* [Aim of the task] If a line in the records below contains the word "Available", copy it out.
···
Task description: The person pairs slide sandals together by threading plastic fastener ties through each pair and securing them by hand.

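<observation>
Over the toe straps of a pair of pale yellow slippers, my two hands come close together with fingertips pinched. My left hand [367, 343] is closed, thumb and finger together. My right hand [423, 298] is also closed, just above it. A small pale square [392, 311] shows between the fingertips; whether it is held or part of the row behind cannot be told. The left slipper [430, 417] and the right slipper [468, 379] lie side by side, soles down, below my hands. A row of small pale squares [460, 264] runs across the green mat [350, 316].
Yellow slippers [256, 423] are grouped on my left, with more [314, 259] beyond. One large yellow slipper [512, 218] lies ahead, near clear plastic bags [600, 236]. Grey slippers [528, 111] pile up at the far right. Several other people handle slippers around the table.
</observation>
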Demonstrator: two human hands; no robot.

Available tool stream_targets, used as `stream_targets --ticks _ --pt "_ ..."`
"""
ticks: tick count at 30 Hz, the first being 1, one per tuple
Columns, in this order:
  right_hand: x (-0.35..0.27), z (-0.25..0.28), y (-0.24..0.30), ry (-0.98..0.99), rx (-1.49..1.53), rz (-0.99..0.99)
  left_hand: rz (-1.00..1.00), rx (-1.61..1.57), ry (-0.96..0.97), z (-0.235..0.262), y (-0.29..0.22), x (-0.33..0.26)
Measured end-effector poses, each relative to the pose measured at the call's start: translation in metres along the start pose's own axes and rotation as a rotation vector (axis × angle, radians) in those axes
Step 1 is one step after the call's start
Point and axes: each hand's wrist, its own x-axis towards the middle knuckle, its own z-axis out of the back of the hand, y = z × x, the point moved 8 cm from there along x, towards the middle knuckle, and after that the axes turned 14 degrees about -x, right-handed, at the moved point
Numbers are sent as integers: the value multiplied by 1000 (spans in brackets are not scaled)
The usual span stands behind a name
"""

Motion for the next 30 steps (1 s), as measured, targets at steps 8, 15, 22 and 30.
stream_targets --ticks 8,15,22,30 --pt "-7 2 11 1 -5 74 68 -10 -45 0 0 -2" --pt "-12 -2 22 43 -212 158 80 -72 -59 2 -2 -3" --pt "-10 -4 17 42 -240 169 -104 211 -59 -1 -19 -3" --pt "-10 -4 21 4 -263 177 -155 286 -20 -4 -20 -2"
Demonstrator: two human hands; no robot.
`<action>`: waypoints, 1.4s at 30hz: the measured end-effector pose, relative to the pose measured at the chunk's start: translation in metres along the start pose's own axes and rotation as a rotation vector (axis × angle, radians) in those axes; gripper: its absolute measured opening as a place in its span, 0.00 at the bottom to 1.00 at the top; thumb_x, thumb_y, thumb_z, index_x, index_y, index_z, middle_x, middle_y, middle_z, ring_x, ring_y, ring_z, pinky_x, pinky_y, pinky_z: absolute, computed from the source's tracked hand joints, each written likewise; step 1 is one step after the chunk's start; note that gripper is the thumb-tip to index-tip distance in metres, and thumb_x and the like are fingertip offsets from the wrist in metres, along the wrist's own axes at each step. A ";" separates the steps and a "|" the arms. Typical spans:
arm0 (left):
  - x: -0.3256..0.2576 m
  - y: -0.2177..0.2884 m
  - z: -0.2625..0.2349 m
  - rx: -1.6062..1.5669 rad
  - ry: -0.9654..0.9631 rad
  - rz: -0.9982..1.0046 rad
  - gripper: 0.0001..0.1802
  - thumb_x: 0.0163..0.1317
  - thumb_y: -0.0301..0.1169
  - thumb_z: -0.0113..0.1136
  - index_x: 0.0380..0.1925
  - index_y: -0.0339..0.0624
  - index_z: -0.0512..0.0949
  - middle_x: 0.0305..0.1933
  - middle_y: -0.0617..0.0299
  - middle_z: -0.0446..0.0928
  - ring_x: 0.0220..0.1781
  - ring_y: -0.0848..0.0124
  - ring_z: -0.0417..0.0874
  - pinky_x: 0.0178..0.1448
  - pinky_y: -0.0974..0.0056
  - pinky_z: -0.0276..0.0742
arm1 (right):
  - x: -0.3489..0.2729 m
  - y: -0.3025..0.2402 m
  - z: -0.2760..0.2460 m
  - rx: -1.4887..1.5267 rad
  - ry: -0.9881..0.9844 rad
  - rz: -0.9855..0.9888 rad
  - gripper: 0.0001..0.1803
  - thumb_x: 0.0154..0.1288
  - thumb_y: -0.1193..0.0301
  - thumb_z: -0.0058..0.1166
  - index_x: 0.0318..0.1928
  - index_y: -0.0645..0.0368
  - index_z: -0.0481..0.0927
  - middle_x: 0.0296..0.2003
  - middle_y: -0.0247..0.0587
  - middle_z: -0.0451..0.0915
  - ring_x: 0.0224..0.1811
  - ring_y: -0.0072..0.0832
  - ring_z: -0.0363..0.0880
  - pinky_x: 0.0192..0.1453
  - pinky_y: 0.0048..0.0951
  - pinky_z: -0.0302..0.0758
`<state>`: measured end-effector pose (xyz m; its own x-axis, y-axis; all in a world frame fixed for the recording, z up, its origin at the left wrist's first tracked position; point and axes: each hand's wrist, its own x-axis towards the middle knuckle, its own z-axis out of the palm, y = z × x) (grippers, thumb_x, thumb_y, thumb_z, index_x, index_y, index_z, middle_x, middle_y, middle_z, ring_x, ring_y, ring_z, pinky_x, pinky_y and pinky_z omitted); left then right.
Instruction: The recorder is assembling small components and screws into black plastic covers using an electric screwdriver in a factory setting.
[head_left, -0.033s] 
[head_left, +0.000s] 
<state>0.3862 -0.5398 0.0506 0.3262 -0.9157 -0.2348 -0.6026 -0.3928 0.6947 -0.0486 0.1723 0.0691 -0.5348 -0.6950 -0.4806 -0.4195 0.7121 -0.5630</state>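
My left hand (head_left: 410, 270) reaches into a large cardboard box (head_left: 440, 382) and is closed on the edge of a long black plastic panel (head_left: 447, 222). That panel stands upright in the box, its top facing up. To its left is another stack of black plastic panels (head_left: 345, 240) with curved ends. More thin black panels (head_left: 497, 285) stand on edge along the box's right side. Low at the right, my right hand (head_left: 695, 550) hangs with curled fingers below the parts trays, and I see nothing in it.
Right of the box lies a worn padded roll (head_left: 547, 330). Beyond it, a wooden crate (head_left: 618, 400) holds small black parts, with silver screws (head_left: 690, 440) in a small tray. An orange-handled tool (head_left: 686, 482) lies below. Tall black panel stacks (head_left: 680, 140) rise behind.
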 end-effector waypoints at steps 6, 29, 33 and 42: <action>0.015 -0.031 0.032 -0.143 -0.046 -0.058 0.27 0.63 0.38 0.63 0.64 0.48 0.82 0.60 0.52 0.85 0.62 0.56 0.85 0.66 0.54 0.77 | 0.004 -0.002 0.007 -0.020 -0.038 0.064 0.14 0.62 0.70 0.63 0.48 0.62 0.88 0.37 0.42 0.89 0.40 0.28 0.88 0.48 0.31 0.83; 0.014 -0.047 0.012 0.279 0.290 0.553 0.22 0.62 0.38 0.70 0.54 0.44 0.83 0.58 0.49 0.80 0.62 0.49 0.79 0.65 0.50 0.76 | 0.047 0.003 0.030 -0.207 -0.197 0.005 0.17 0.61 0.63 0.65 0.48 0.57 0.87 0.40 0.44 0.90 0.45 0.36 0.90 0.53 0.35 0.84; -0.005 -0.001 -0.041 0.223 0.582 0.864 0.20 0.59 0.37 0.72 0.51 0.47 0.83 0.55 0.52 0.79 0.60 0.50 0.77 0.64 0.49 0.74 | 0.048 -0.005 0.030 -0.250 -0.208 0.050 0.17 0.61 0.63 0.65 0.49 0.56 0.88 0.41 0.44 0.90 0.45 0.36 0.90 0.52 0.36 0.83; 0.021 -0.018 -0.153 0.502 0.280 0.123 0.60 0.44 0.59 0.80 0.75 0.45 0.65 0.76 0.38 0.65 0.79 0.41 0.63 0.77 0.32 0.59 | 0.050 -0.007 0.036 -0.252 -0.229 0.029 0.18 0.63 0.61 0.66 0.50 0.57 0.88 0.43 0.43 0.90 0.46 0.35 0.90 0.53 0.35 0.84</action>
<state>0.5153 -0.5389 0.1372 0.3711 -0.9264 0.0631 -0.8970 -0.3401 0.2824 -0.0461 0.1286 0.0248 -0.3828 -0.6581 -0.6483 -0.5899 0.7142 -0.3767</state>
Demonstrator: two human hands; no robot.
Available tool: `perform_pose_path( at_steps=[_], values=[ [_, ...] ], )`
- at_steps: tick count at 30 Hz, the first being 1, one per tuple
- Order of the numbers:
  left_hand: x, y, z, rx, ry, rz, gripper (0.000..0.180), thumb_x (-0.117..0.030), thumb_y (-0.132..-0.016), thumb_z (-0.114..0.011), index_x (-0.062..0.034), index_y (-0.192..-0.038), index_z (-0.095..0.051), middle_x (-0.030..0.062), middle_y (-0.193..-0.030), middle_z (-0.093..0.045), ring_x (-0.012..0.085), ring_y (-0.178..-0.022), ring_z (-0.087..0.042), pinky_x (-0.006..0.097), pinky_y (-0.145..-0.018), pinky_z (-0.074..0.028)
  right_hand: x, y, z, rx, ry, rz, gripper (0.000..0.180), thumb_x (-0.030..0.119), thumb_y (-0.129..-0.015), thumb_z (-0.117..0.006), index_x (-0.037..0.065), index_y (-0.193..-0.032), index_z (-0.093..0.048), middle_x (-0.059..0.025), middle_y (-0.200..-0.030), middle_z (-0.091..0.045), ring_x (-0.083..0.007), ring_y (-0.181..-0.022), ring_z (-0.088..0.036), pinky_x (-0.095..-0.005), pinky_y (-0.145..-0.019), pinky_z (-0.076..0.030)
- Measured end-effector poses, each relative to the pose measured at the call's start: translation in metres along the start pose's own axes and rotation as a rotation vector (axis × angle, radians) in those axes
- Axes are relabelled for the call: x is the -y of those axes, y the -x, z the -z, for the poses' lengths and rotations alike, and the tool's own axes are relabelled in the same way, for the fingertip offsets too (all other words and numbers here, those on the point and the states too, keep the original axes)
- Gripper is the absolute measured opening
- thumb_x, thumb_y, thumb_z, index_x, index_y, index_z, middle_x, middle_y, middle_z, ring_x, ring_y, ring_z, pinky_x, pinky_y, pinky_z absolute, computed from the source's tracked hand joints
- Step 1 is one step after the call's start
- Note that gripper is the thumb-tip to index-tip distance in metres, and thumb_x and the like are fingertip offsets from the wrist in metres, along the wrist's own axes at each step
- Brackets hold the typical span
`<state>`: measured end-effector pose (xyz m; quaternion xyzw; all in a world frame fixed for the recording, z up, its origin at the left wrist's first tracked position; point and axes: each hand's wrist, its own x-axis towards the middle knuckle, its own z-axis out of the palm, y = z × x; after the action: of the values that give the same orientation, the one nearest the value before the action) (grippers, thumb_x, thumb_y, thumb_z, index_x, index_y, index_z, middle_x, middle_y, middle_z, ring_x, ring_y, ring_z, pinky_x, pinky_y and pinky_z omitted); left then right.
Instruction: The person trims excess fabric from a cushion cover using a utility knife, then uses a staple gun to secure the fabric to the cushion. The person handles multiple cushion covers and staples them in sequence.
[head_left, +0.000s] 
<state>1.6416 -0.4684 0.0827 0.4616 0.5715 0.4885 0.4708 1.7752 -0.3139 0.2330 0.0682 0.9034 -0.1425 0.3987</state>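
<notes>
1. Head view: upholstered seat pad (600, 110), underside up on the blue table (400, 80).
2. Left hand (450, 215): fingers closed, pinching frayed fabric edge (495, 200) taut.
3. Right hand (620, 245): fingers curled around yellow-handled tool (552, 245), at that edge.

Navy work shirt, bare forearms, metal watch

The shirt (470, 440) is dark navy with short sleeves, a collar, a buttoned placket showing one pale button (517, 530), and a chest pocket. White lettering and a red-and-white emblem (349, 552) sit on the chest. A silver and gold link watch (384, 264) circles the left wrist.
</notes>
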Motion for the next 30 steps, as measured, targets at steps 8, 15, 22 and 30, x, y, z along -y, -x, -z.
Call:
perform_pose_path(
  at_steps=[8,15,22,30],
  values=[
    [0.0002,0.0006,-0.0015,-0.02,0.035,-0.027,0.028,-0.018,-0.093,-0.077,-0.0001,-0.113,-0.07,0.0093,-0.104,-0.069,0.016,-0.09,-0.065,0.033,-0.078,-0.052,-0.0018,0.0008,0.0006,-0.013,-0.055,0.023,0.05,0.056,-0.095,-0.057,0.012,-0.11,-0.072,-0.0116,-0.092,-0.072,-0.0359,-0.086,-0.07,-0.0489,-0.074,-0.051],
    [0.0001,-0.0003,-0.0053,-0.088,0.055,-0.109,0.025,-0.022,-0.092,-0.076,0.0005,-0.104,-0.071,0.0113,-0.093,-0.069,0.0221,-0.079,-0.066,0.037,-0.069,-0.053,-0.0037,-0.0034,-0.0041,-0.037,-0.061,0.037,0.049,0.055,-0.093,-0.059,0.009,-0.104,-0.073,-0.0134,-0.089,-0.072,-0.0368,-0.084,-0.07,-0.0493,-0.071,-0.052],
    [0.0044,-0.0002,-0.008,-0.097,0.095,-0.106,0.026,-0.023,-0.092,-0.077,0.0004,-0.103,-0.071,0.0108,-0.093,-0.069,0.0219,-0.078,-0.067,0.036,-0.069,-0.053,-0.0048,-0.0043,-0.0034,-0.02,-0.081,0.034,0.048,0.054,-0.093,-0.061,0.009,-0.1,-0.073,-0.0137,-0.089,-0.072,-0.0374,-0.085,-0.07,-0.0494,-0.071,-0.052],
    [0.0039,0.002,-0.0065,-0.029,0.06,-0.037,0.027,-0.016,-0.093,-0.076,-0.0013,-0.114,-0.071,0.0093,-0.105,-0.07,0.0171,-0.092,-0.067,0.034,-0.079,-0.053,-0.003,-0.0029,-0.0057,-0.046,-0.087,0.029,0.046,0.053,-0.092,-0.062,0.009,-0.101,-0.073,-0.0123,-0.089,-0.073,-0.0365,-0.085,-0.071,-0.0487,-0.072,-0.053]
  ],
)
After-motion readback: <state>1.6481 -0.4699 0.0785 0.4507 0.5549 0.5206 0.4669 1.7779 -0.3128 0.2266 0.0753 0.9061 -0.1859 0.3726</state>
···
* [Response to the task]
Available tool stream_targets, used as `stream_targets --ticks _ --pt "_ ..."`
Available tool: `perform_pose_path( at_steps=[_], values=[ [_, ...] ], )`

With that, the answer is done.